**ASSIGNED TASK**
Taking the listing below, restate word for word each line from the line with "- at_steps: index" to the line with "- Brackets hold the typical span", ends included, and stop there.

==================================================

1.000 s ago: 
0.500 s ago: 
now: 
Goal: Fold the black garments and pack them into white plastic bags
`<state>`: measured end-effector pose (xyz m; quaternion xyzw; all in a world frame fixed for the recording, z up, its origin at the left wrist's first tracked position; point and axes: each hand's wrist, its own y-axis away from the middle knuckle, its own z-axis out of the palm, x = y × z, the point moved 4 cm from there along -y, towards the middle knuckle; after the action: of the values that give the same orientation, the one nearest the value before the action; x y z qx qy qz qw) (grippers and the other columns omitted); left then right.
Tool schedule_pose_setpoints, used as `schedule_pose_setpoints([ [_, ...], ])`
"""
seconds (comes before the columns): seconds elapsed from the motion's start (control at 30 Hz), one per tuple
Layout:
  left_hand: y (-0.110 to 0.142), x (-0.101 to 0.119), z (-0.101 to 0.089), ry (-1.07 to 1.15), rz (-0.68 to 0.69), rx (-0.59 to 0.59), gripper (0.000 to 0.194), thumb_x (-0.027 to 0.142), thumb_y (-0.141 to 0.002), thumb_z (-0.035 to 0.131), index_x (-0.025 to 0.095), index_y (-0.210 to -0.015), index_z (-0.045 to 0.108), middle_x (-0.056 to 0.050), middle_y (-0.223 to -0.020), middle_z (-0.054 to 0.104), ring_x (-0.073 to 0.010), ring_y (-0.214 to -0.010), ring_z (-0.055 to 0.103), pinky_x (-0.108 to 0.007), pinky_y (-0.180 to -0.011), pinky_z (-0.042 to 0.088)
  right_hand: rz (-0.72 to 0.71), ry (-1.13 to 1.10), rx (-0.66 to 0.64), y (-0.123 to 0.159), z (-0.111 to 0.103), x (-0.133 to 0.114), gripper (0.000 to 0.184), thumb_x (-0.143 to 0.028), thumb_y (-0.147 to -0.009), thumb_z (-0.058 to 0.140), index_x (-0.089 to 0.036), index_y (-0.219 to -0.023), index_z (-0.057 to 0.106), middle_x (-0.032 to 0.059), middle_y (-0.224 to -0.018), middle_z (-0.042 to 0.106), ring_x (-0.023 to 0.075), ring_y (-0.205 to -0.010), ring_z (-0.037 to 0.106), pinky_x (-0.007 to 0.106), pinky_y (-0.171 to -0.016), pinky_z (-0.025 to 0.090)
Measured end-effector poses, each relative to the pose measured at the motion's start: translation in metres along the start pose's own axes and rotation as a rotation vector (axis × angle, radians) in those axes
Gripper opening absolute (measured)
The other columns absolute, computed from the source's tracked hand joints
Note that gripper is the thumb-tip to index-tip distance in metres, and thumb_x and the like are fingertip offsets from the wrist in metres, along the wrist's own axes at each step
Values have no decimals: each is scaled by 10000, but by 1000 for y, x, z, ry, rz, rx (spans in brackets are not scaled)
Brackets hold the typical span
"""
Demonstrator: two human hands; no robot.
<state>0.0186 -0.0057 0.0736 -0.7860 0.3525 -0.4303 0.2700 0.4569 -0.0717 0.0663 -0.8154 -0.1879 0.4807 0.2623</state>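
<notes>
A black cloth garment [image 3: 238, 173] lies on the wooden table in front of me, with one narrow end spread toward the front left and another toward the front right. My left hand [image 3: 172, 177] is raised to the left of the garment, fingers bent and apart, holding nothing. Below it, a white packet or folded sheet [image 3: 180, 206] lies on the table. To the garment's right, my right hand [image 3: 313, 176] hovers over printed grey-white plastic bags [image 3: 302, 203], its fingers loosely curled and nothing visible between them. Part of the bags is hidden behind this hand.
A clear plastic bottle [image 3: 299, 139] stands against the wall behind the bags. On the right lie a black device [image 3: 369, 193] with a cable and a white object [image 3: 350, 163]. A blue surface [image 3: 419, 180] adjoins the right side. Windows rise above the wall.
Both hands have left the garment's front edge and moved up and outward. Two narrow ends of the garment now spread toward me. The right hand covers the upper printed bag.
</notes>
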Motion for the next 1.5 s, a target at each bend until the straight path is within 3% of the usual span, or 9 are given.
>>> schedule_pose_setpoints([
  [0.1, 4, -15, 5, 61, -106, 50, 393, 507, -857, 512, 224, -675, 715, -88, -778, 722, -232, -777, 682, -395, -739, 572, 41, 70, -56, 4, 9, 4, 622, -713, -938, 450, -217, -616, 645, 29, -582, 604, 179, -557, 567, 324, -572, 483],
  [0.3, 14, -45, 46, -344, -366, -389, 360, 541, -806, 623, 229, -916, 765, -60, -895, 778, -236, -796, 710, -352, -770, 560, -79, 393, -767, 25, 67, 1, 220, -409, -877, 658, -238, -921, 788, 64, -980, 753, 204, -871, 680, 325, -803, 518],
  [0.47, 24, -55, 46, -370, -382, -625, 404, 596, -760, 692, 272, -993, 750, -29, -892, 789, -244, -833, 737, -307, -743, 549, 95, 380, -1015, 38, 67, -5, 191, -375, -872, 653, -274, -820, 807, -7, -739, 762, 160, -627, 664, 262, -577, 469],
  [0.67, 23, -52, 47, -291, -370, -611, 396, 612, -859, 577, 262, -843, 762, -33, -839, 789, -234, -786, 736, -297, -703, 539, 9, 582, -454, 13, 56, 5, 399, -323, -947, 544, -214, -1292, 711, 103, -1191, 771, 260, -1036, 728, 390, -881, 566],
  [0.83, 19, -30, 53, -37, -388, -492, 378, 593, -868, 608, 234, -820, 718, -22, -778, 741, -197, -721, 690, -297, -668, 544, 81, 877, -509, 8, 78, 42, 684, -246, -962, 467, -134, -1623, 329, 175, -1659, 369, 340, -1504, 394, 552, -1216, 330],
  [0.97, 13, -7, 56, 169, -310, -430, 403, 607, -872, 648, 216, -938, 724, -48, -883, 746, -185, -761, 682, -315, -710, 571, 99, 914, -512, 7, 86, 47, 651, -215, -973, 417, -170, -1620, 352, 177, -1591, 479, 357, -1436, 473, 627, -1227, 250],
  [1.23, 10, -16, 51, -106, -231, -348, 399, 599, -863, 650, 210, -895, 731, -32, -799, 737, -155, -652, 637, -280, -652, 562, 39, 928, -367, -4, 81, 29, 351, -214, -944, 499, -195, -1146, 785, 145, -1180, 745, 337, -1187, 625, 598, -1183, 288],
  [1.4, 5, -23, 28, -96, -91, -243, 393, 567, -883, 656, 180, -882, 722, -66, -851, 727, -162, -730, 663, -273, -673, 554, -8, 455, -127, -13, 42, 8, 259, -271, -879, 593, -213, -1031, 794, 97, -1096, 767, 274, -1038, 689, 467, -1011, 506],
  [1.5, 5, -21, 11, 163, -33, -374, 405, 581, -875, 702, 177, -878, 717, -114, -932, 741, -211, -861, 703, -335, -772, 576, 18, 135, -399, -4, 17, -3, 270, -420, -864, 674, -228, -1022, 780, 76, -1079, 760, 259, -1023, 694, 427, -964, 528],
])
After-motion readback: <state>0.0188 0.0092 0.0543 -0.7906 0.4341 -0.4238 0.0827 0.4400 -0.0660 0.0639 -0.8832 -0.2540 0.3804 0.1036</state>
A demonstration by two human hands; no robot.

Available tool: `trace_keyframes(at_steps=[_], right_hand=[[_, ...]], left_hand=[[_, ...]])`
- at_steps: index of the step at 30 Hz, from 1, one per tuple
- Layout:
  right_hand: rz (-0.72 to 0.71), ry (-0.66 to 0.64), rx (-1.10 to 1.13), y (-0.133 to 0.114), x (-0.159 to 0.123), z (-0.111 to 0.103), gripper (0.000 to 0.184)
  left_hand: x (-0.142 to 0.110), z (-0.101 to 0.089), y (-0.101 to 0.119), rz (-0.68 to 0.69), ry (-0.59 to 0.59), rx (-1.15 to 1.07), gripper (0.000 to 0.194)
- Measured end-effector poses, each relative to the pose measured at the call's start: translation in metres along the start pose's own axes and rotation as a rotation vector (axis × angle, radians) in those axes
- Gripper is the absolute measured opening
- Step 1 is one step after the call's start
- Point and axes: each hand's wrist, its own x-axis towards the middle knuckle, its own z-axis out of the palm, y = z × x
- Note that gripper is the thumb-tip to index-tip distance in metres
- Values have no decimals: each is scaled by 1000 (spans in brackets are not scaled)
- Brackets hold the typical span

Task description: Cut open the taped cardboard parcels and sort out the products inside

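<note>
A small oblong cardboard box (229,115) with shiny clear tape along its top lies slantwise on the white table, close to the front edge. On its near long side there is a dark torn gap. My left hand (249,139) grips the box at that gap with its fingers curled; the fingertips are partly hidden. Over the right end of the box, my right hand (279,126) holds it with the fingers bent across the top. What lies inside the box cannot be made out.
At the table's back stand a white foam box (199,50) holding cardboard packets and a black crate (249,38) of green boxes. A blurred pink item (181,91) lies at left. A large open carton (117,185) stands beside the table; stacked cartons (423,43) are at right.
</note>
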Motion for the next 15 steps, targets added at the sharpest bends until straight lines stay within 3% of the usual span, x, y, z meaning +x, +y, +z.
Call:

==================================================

**RESPONSE BELOW**
- at_steps: index of the step at 30 Hz, from 1, one per tuple
- Layout:
  right_hand: rz (-0.72 to 0.71), ry (-0.66 to 0.64), rx (-1.10 to 1.13), y (-0.133 to 0.114), x (-0.159 to 0.123), z (-0.111 to 0.103), gripper (0.000 to 0.184)
  left_hand: x (-0.142 to 0.110), z (-0.101 to 0.089), y (-0.101 to 0.119), rz (-0.68 to 0.69), ry (-0.59 to 0.59), rx (-1.15 to 1.07), gripper (0.000 to 0.194)
- Measured end-effector poses, each relative to the pose measured at the call's start: translation in metres along the start pose's own axes and rotation as a rotation vector (axis × angle, radians) in those axes
- Gripper is the absolute measured opening
- Step 1 is one step after the call's start
- Point and axes: each hand's wrist, its own x-axis towards the middle knuckle, its own z-axis out of the palm, y = z × x
- Note that gripper is the thumb-tip to index-tip distance in metres
- Values have no decimals: each is scaled by 1000 (spans in brackets are not scaled)
- Brackets hold the typical span

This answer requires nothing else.